Страшные пророчества звучат и в повести М. А. Булгакова «Собачье сердце». В самом начале мы видим зарождение этого СССР глазами пса Шарика. Этот сдержанный, суровый, выстраданный взгляд, не приукрашенный культурой, печальный, чуть философский проникнет повсюду и даст ужасающую картину сначала человеческого горя, потом, в квартире Преображенского, человеческой низости. Он первый приговорит пролетария, без идеологических завитушек оценив его как самое жестокое существо; он покажет нищету и несправедливость и своим примером, и примерами тех, кому он сострадает и кто сострадает ему; он оценит пациентов Преображенского, людей, захвативших власть и деньги и употребляющих их на совершенствование своей сексуальной жизни, назвав квартиру Преображенского «похабной». И лирические внутренние монологи Шарика дадут куда более страшную картину пресловутой «разрухи», нежели пламенные речи Преображенского, этого одного из последних «очажков» высокой, старой культуры, который вынужден заниматься отвратительнейшей практикой и бросать свою гениальность на омоложение старых развратников, чтобы сохранить эту культуру хотя бы в рамках своей квартиры, где, как в Ноевом ковчеге, спасаются от ужасов «новой социалистической культуры», точнее, бескультурия, его прислуга и доктор Борменталь.

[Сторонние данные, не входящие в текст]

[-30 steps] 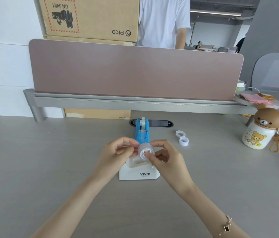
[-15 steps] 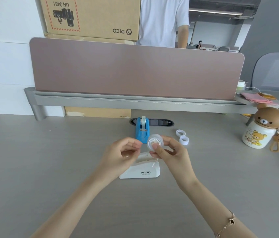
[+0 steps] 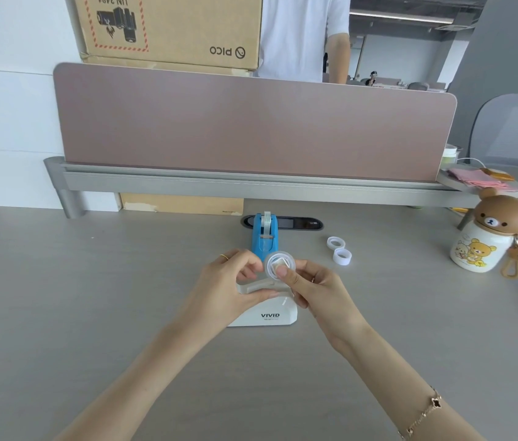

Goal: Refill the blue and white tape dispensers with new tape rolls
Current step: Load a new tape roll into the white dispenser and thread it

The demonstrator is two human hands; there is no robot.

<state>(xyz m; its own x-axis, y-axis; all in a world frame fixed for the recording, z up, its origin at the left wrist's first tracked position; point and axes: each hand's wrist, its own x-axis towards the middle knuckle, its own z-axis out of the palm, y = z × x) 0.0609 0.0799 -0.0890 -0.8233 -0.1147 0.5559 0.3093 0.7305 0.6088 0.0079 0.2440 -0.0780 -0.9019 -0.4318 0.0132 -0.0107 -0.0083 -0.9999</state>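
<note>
At the far left, a grey metal rail (image 3: 187, 183) is carried across the back of the grey desk (image 3: 60, 313), with a pink divider panel (image 3: 251, 122) standing on it and a cardboard box (image 3: 168, 27) marked PICO seen above. A person in a white shirt (image 3: 299, 33) is seen behind the panel.

Near the desk's middle, the left hand (image 3: 226, 281) is held with its fingers curled together, the fingertips pinched at the left edge of a clear tape roll (image 3: 278, 265); a ring is worn on 1 finger. The roll is held just above the white tape dispenser (image 3: 267, 313), which is marked VIVID and rests on the desk beneath both hands. Whether the roll touches the dispenser cannot be told. Behind the hands, the blue tape dispenser (image 3: 264, 237) stands upright on the desk, with a roll already seated in it, in front of a dark cable slot (image 3: 299, 223).

The right hand (image 3: 315, 288) is clamped on the same roll, its thumb pressed against the roll's open face and its fingers curled behind. A bracelet (image 3: 423, 415) is worn on the right wrist.

Further right, 2 empty white tape cores (image 3: 339, 249) lie touching each other on the desk, well apart from the dispensers. At the far right, a bear-lidded bottle (image 3: 487, 237) stands near a grey chair (image 3: 512, 132).
</note>
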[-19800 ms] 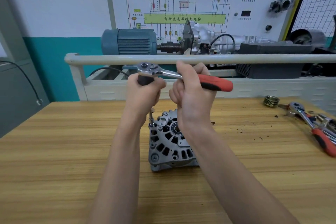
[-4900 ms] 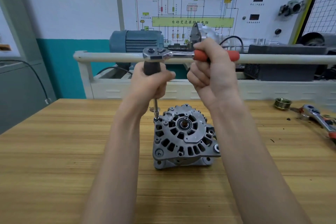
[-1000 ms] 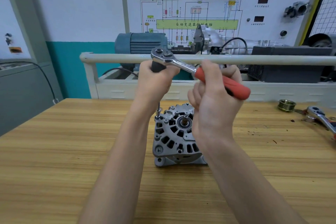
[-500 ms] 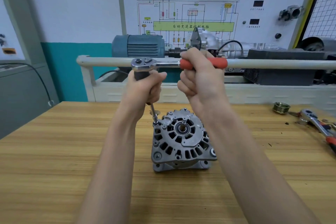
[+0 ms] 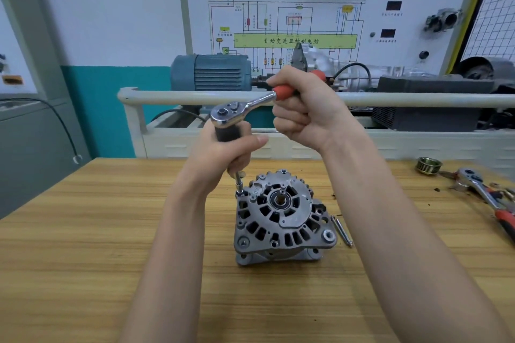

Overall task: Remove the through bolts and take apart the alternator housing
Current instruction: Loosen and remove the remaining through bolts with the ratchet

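Observation:
A grey alternator (image 5: 281,220) stands on the wooden bench (image 5: 83,245), its vented end cap and shaft bearing facing up. A ratchet wrench (image 5: 237,110) with a red handle drives a long extension (image 5: 239,182) whose socket sits on a through bolt at the housing's upper-left corner. My left hand (image 5: 225,153) grips the extension's black upper part under the ratchet head. My right hand (image 5: 303,111) grips the red handle, which points away to the upper right. One removed long bolt (image 5: 342,231) lies on the bench just right of the alternator.
A pulley (image 5: 428,166) and a second red-handled ratchet (image 5: 485,198) with small parts lie at the bench's far right. A pale rail (image 5: 167,97) runs behind the bench, before a blue motor (image 5: 211,72) and a wiring-diagram board (image 5: 292,22).
Over the last second my right hand swung the ratchet handle from pointing right and toward me, through straight right, to angled away. My left hand kept its hold on the extension.

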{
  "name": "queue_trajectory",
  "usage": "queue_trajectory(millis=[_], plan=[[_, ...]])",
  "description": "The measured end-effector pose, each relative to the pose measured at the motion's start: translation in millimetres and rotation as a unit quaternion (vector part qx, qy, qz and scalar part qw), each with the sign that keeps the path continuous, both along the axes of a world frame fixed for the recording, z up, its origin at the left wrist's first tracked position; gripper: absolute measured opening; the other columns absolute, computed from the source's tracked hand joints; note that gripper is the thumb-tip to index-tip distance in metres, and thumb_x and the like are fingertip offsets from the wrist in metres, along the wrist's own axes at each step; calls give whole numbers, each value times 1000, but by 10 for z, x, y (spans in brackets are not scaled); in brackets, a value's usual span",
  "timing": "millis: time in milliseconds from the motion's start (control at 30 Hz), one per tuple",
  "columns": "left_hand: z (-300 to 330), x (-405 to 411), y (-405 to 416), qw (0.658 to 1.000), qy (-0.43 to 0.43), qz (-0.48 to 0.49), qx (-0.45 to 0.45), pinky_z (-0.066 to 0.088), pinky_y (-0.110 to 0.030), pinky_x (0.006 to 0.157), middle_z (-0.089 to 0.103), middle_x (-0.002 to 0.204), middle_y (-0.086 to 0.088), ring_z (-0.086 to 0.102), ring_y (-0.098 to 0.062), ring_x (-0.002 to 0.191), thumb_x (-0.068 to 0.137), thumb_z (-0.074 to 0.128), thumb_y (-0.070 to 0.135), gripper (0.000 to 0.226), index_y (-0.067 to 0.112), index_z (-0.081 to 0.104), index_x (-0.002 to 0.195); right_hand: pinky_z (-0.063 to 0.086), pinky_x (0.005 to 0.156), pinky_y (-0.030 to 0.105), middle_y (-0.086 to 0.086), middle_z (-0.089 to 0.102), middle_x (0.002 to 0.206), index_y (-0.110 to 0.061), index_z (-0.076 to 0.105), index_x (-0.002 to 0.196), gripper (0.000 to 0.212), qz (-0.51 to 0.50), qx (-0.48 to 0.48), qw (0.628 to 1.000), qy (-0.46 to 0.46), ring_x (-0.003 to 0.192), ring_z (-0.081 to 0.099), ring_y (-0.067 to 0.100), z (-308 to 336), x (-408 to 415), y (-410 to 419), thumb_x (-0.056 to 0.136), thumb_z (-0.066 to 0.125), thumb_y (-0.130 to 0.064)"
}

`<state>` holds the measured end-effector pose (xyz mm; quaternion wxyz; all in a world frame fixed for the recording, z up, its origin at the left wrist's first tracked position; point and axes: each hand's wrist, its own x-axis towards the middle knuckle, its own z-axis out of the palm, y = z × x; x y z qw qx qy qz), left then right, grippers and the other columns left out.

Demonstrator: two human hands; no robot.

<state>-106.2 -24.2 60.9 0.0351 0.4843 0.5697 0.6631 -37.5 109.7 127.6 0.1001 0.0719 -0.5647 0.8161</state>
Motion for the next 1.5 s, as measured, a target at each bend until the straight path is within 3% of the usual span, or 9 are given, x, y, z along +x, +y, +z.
queue_trajectory(millis=[100, 300, 367, 533, 667, 933, 1067, 1267, 1500], plan=[[11, 14, 50, 998, -39, 36, 32, 18, -22, 41, 29, 39, 8, 22, -11, 35, 76, 64, 12, 45, 25, 40, 40, 12, 33, 15, -8, 20, 31, -20, 30, 47, 51, -50, -64, 995, 54, 27, 12, 6, -147, 72, -62, 90, 51, -3], [13, 123, 363, 948, -108, 270, 131, 18, -24, 46, 27, 46, 5, 20, -11, 45, 82, 59, -2, 44, 20, 36, 51, 19, 35, 16, -8, 28, 37, -16, 35, 61, 40, -222, -158, 946, 174, 31, 19, 7, -568, 294, -355, 86, 58, 3], [-1, 100, 313, 960, -81, 246, 109, 22, -22, 45, 30, 43, 6, 23, -10, 42, 78, 63, 4, 41, 19, 38, 49, 19, 35, 15, -9, 28, 35, -17, 33, 61, 40, -205, -146, 954, 161, 30, 19, 7, -516, 285, -300, 86, 57, 2], [-31, 7, 64, 999, 3, 4, 33, 26, -17, 42, 35, 39, 8, 26, -11, 34, 69, 67, 16, 32, 24, 47, 46, 13, 31, 16, -8, 18, 30, -21, 30, 41, 54, -55, -67, 996, 31, 27, 12, 6, -162, 102, 21, 89, 50, -7], [-22, 24, 56, 999, 3, 33, -1, 25, -17, 42, 33, 40, 10, 24, -11, 35, 72, 70, 15, 37, 25, 47, 44, 11, 32, 17, -8, 18, 30, -21, 29, 39, 56, -15, -39, 999, 15, 27, 11, 6, -88, 29, 45, 90, 48, -8], [-20, 161, 397, 948, -56, 285, 130, 21, -26, 46, 28, 48, 0, 23, -13, 47, 79, 60, -4, 36, 7, 40, 52, 18, 35, 16, -9, 23, 34, -17, 30, 63, 39, -217, -184, 945, 159, 30, 16, 6, -583, 287, -273, 89, 54, 0], [-13, 159, 314, 967, -27, 235, 91, 23, -22, 45, 30, 47, -2, 25, -15, 45, 71, 64, 7, 35, -2, 38, 50, 16, 35, 16, -9, 21, 33, -16, 29, 60, 40, -177, -159, 963, 122, 30, 14, 7, -479, 273, -148, 89, 53, -3], [0, 71, 34, 998, 16, -2, -68, 27, -18, 42, 35, 42, 8, 29, -10, 38, 70, 72, 20, 36, 23, 46, 46, 12, 31, 17, -8, 18, 30, -20, 29, 39, 57, -9, -16, 1000, 11, 27, 12, 6, -109, 67, 112, 91, 49, -9], [14, 110, 260, 974, -72, 202, 68, 24, -22, 45, 32, 44, 5, 26, -11, 41, 80, 64, 3, 43, 18, 40, 48, 15, 34, 14, -9, 19, 32, -17, 26, 60, 41, -125, -134, 977, 105, 28, 13, 6, -404, 174, -69, 90, 50, -2]])
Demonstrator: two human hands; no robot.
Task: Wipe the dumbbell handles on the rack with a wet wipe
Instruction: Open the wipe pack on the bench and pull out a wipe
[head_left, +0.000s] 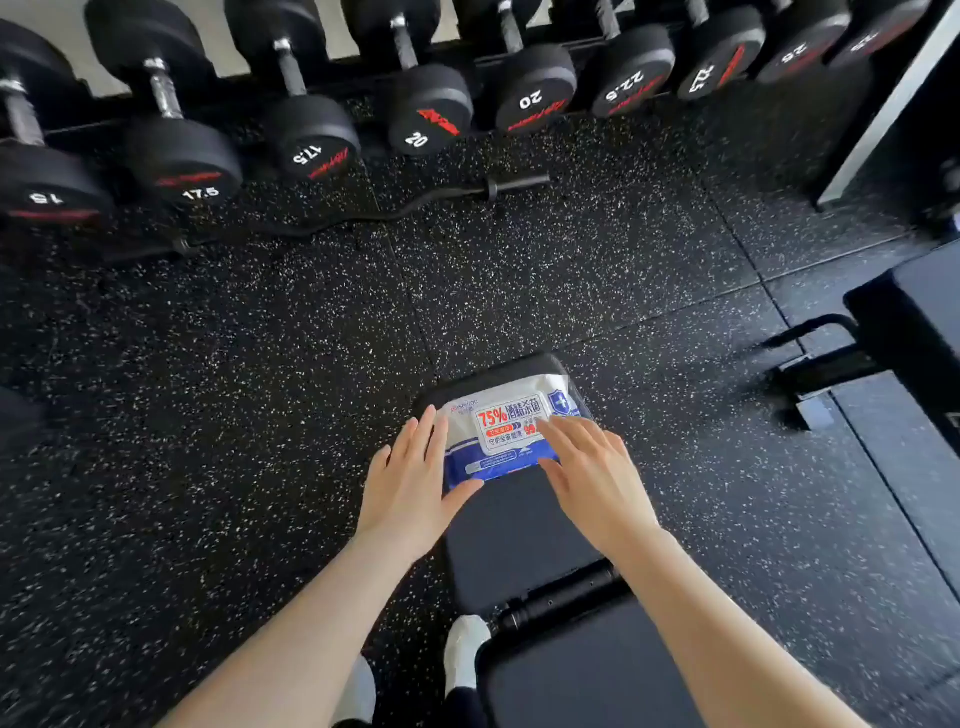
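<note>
A white and blue pack of wet wipes (506, 431) lies on the far end of a black bench seat (519, 530). My left hand (410, 483) is at the pack's left edge with fingers straight and the thumb under its near corner. My right hand (592, 473) lies over the pack's right side, fingers straight and spread, fingertips near the lid label. Along the top, black dumbbells (311, 135) with metal handles (163, 91) sit on a rack, marked from 15 to 25.
A curl bar (395, 208) lies on the speckled rubber floor (260, 364) below the rack. Another bench (904, 332) with a metal frame stands at the right. My white shoe (465, 649) shows beside the bench hinge.
</note>
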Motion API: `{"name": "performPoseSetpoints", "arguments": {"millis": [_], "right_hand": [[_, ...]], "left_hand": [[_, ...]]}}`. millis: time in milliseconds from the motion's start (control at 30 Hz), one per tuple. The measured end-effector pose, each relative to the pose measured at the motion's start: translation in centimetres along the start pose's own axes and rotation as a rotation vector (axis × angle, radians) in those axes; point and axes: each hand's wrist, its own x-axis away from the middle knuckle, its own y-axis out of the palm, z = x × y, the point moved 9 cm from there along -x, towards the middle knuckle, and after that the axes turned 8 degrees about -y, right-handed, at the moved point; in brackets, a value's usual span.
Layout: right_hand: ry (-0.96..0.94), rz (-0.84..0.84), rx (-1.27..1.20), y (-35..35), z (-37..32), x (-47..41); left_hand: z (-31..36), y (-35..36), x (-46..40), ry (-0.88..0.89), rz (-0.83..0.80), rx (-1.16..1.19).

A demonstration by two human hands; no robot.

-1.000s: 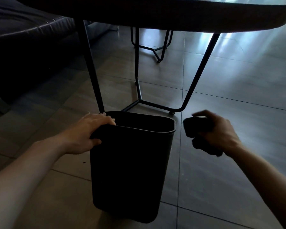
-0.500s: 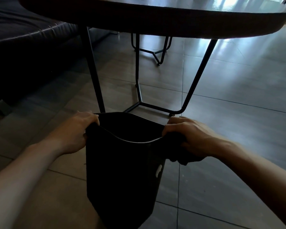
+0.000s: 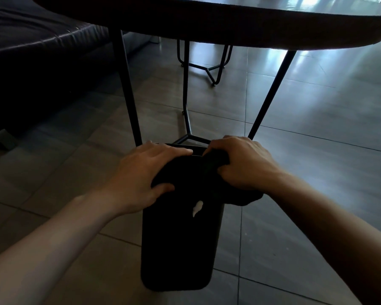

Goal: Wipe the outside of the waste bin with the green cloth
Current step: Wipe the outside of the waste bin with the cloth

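Both hands have shifted since the earlier pictures: a second ago the right hand [image 3: 244, 164] hung well apart from the waste bin [image 3: 180, 243] with the cloth bunched in it, and half a second ago it had reached the rim; now it presses down on the right of the bin's top, and the bin has tipped so that its near wall faces the camera and only a sliver of the opening shows. The left hand [image 3: 147, 177], earlier hooked over the rim at the left corner, now lies spread across the upper left, fingers extended over the edge and thumb on the near wall, gripping the bin.

Head view: the right hand's fingers are curled shut round the green cloth [image 3: 244, 198], which looks almost black in this dim light; a fold of it hangs below the wrist against the bin's right shoulder. A small pale mark [image 3: 197, 208] sits on the near wall just under the hands. The bin stands on the tiled floor [image 3: 317, 216] before the dark table [image 3: 207, 23] and its thin legs.

Risks, as I judge them: the tipped bin could skid on the glossy tiles if the right hand pushes harder than the left braces. The loose fold may drag without wiping, so the cloth could pass beside the mark and miss it
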Motion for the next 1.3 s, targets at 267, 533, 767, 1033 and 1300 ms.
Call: {"name": "performPoseSetpoints", "arguments": {"millis": [267, 533, 767, 1033, 1300], "right_hand": [[-0.059, 0.684, -0.405, -1.3, -0.8, 2.6], [-0.370, 0.581, 0.112, 10.3, -5.7, 3.1], [-0.811, 0.372, 0.434, 18.0, -7.8, 8.3], [-0.809, 0.559, 0.444, 11.3, -6.7, 4.4], [-0.894, 0.404, 0.462, 17.8, -8.2, 9.4]], "left_hand": [[-3.2, -0.2, -1.2, -0.052, 0.022, 0.098], [-5.2, -0.6, -1.9, -0.096, 0.067, 0.139], [-5.4, -0.6, -2.0, -0.130, 0.038, 0.158], [-4.7, -0.4, -1.7, -0.077, 0.026, 0.158], [-5.1, -0.3, -1.6, -0.110, -0.011, 0.173]]}}
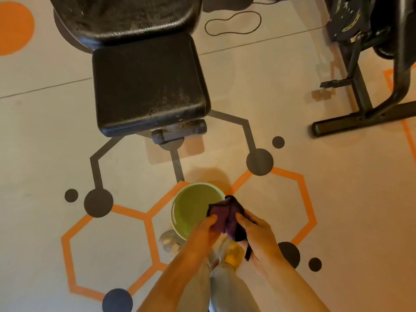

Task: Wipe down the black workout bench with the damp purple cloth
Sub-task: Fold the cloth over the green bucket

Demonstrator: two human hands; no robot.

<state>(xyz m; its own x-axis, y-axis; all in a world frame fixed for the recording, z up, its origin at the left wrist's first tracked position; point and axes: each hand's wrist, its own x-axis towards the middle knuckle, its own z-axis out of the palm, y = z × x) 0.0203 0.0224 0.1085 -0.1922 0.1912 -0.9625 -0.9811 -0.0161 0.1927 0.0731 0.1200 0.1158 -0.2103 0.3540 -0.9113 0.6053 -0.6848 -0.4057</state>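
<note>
The black workout bench [148, 84] stands ahead of me, its padded seat dusty and speckled near the front edge, the backrest [126, 16] rising behind it. Both of my hands hold the bunched purple cloth [227, 218] low in the view, over the right rim of a green bowl [191, 210] on the floor. My left hand [202, 233] pinches the cloth's left side. My right hand [258, 235] grips its right side, with a dark strip of cloth hanging below. The cloth is well short of the bench and does not touch it.
A black exercise machine frame [364, 104] stands at the right. A thin black cord loop [234, 23] lies on the floor behind the bench. The floor carries orange hexagons and grey dots. My legs and feet [227, 255] show under my hands.
</note>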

Они еще держатся, профессор еще передает свои знания Борменталю, но хрупкость этого мирка очевидна — он обречен. Человечье сердце оказывается страшнее собачьего, человека, в отличие от собаки, не возьмешь ни лаской, ни жестокостью, не научишь высоким ценностям, и милый пес Шарик будет более благодарен за колбасу, способен оценить окружающих и воспользоваться шансом улучшить свою жизнь и себя самого, научиться прощению и пониманию, нежели простой советский человек.
Они были гонимы как пророки — мы преклоняемся перед ними как великими художниками. От них пытались отказаться — мы читаем и перечитываем их произведения, собираем по крупицам их биографию. Им не поверили, как древней Кассандре, — они оказались правы. Давно нет советской власти, но их предупреждения, как и всякое настоящее пророчество, не должны быть забыты. Ибо это пророчества о нас и для нас.